GNU Project Information
![[image of the Head of a GNU]](/graphics/gnu-head-sm.jpg)
This directory collects some GNU organizational documents. For general
information about the GNU project and the Free Software Foundation, see www.gnu.org.
- The GNU FTP mirror list
- lists sites which mirror ftp.gnu.org, which holds most official GNU
software releases. Please use a mirror if you can. If you'd like to
volunteer your site as another mirror, please see this separate page with
Advice for Running Mirrors.
- The GNU service
directory
- is a list of people who have asked to be listed as offering support
services for GNU software, including GNU Emacs and GCC, for a fee or in
some cases at no charge.
- The GNU coding
standards
- attempt to make the GNU system clean, consistent, and easy to install.
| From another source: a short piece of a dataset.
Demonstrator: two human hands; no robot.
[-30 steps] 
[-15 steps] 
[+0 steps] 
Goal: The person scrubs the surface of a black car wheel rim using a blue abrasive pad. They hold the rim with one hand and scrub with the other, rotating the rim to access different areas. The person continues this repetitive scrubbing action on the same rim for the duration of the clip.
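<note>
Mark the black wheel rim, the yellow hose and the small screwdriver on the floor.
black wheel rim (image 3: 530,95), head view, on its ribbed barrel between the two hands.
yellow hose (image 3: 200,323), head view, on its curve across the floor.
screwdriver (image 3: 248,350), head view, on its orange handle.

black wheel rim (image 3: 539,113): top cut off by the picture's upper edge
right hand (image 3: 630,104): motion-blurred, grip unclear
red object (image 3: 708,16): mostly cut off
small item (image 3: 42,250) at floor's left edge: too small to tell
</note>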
This document can also be read as a guide to writing portable, robust and
reliable programs. It focuses on programs written in C, but many of the
rules and principles are useful even if you write in another programming
language.
- The Structure and
Administration of the GNU Project
- describes the teams and roles involved in the GNU Project.
- GNU maintainer
information
- includes guidelines and advice for someone who is the maintainer of a
GNU program on behalf of the GNU Project. Everyone is entitled to change
and redistribute GNU software; you need not pay attention to this file to
get permission. But if you want to maintain a version for widespread
distribution, we suggest you follow these guidelines; if you would like
to be (or are already) a GNU maintainer, then it is essential to follow
these guidelines.
- Tips for new GNU
maintainers
- lists the first tasks you need to take care of if you recently became
the maintainer of a GNU package, whether one that you have offered to
GNU or an existing one that you have adopted. Each item links to the
relevant info, and some additional tips are provided.
- GNU task list
information
- is available here, although the actual task list items are
now maintained at savannah.
- GNU mailing list
information
- is now at lists.gnu.org. There are
hundreds of other aliases and forwarding addresses which are not
full-fledged lists, so don't consider the list there to be complete.
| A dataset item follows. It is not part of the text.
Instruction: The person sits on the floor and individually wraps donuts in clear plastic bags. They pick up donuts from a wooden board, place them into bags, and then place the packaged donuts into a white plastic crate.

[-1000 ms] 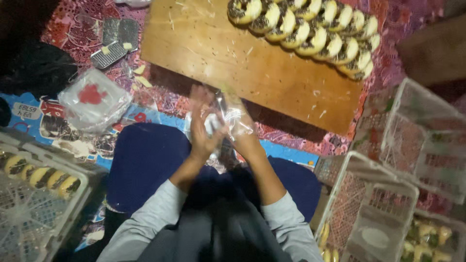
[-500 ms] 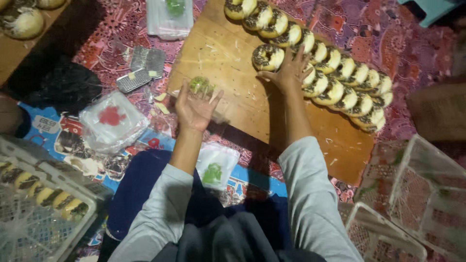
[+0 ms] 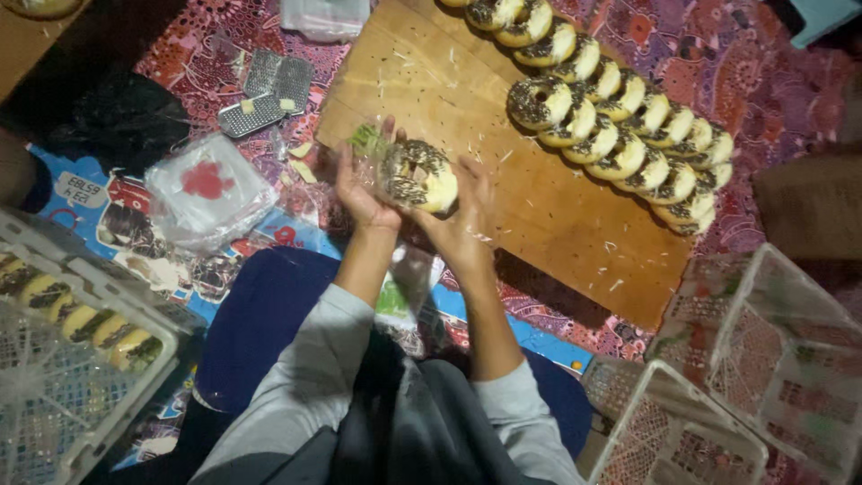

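I hold a clear plastic bag [image 3: 377, 157] in my left hand [image 3: 362, 193], fingers curled around its edge, it seems to keep the mouth spread. My right hand [image 3: 462, 216] grips a chocolate-sprinkled doughnut [image 3: 418, 175] at the bag's opening, the fingers closed under its lower side and the thumb hidden. The doughnut sits between both hands, above the near edge of the wooden board [image 3: 449, 99], where a row of doughnuts [image 3: 620, 117] lies within easy reach.

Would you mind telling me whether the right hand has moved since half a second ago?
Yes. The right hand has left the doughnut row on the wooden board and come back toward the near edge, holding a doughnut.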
(The mailinglists.html file that used to be here in /prep is now
obsolete.)
- GNU Program Index
information
- is now subsumed in the Free
Software Directory. (The program.index.html file that used to
be here in /prep is now obsolete.)
By the way, the prep
directory name here refers to
prep.ai.mit.edu
, one of the first hosts used by GNU for distributing
GNU software, and project information like the above, over the Internet.
prep
was in the MIT artificial intelligence lab at the time; today, the
hostname is an alias for ftp.gnu.org. It still works for ftp, mail, and even
web access (although the web had not been invented at the time prep
was
originally used). Even today, references to prep
survive in documentation, mail
archives, essays—and the name of this directory.